● Aim of the task:
Where a line below contains "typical", count it. Reply with the total only.

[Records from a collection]
Segment Open

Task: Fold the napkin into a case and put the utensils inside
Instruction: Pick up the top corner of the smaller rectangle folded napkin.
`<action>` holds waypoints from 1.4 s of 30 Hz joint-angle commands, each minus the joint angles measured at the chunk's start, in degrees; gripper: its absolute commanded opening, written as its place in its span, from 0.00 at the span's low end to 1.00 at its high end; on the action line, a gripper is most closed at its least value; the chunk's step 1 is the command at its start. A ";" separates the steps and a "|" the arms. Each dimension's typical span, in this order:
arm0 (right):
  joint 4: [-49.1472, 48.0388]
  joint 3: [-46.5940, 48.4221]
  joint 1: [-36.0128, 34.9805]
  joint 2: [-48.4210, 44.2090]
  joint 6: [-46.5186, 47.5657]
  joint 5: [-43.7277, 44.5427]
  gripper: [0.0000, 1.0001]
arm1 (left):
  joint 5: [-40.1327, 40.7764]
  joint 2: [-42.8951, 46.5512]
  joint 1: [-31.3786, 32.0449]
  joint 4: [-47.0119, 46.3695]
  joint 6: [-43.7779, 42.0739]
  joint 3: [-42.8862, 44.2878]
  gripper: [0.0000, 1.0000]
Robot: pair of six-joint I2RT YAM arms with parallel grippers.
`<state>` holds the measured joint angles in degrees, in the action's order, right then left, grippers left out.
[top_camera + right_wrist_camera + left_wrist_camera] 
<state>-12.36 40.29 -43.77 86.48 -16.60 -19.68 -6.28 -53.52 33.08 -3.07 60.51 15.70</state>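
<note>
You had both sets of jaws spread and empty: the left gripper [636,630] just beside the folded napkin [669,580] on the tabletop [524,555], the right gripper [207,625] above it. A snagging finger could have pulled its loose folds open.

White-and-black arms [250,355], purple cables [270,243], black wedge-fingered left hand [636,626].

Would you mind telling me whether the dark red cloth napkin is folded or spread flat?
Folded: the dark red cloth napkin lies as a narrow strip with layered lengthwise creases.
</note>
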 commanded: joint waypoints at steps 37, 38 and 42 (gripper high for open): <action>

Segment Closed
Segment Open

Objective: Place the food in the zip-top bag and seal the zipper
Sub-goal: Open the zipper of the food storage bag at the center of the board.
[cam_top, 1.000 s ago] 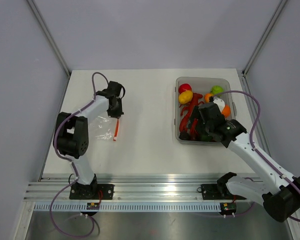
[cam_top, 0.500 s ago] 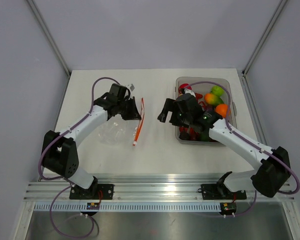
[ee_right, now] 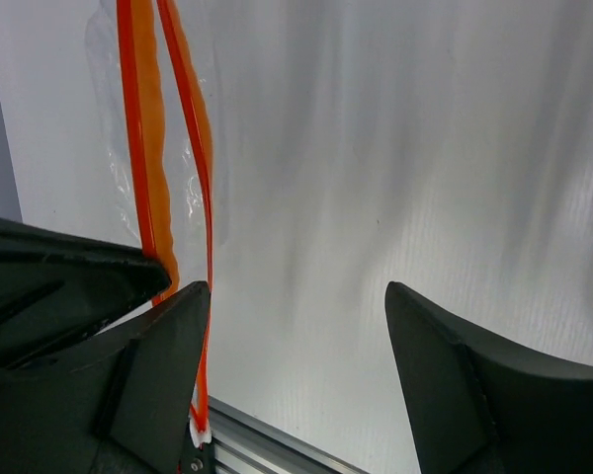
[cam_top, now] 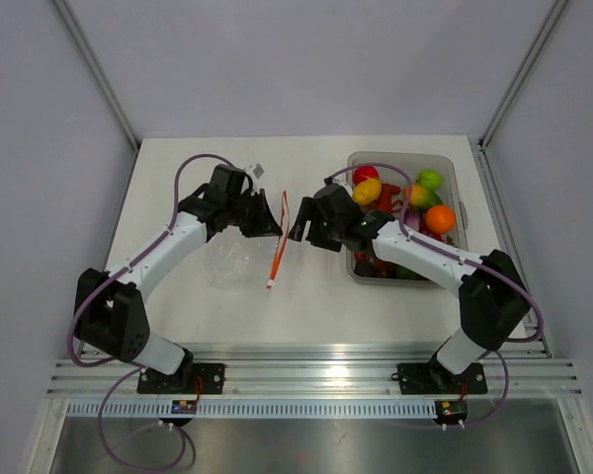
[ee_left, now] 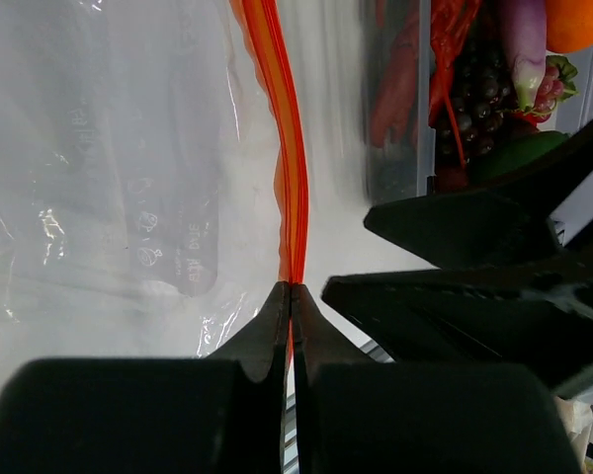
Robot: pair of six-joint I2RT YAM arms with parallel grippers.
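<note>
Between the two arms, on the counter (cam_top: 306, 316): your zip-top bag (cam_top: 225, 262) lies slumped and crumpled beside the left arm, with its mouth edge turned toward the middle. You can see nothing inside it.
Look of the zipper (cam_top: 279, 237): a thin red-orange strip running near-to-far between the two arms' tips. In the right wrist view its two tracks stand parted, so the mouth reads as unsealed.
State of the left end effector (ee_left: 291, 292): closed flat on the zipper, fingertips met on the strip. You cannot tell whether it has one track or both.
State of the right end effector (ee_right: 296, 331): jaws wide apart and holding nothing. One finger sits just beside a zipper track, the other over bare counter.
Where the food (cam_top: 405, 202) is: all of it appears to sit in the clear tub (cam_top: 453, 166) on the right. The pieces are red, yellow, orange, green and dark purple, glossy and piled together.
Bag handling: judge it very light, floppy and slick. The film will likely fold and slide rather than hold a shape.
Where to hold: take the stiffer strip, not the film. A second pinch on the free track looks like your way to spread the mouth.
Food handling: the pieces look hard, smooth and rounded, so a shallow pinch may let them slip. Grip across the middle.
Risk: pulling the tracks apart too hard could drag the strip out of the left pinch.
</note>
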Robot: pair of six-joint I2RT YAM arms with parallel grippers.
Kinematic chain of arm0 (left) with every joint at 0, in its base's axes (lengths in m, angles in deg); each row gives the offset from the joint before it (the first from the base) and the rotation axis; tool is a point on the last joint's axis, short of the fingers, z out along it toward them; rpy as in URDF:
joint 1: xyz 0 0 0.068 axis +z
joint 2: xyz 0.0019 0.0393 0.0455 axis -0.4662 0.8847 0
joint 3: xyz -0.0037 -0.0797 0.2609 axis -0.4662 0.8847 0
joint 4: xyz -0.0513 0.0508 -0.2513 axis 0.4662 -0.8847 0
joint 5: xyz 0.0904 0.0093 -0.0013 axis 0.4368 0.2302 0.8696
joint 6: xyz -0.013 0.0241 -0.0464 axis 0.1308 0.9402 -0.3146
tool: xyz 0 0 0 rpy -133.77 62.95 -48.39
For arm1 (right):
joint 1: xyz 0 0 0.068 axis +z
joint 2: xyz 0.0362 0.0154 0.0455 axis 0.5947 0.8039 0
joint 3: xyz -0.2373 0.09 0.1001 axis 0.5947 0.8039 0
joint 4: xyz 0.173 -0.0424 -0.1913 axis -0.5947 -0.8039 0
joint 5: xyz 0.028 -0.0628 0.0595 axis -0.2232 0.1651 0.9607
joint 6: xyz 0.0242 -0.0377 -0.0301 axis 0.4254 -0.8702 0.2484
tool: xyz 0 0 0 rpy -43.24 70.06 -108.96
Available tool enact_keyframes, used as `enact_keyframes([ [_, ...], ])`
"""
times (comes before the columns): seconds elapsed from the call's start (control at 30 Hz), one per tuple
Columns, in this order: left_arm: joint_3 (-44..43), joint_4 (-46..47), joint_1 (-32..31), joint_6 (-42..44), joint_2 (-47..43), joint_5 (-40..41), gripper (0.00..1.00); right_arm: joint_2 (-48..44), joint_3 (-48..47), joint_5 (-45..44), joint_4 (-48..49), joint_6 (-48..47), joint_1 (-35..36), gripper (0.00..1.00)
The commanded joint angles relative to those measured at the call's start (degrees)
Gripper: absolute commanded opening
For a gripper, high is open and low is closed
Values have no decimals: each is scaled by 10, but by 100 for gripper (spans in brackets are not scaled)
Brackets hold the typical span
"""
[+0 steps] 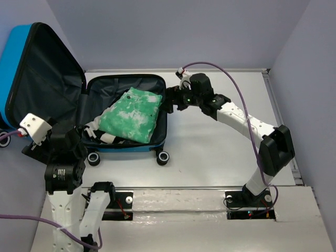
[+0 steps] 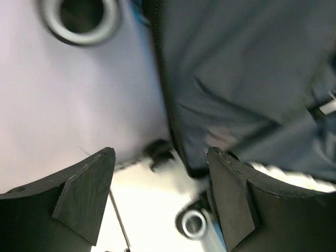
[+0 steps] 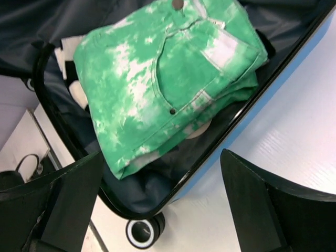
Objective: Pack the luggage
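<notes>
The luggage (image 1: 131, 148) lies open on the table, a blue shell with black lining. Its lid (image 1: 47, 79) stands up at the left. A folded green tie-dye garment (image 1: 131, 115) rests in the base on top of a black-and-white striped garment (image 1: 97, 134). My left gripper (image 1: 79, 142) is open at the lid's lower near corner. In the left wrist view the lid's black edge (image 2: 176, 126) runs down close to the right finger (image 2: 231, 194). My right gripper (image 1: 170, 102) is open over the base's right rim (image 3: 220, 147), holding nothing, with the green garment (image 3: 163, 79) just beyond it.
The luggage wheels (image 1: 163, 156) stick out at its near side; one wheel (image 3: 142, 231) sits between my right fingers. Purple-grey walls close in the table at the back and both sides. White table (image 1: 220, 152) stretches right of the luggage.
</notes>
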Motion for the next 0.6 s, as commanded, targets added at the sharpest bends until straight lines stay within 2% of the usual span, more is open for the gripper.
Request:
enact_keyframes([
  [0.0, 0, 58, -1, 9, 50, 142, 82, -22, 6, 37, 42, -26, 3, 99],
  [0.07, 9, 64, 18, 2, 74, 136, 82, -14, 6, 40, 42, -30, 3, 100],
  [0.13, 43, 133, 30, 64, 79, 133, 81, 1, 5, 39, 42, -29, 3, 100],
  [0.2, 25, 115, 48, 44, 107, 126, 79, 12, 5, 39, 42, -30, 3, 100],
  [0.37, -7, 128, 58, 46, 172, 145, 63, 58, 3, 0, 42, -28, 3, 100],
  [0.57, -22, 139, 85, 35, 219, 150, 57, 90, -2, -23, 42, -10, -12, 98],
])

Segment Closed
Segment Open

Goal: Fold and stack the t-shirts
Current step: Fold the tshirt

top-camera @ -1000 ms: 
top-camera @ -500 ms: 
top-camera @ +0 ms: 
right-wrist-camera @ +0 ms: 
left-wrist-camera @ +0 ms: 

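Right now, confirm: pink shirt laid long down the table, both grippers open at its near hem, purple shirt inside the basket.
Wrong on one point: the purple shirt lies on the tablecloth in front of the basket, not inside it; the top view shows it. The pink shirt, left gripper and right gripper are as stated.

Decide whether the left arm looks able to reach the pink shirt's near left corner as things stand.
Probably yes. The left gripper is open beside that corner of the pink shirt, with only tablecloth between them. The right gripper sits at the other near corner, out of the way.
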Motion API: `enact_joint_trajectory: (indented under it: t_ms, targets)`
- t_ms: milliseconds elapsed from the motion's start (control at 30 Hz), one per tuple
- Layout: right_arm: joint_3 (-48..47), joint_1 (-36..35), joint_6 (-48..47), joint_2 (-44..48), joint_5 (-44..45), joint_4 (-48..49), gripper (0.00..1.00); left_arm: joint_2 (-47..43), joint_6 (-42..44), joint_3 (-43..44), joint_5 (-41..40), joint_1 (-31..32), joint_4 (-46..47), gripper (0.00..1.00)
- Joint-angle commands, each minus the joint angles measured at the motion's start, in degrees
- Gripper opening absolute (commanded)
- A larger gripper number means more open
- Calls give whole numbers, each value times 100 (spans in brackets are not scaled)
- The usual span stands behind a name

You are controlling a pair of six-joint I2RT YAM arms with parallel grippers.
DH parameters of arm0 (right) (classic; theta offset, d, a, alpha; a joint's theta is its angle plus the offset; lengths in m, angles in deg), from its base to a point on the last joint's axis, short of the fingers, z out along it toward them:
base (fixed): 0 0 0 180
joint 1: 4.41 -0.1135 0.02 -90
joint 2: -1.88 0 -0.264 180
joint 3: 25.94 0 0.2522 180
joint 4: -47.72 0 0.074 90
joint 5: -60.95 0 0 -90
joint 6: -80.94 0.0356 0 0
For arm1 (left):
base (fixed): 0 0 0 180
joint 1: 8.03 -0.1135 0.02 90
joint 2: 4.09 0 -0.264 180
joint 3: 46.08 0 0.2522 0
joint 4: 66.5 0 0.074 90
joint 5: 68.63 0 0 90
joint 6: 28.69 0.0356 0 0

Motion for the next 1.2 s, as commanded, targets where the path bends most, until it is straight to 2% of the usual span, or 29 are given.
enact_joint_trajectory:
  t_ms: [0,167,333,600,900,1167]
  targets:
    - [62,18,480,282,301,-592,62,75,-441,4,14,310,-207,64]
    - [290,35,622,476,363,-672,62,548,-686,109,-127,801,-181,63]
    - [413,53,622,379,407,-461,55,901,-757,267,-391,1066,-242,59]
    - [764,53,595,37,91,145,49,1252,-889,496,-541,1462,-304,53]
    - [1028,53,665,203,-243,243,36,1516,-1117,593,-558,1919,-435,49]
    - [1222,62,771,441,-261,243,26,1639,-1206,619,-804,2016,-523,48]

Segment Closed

● Your solution:
2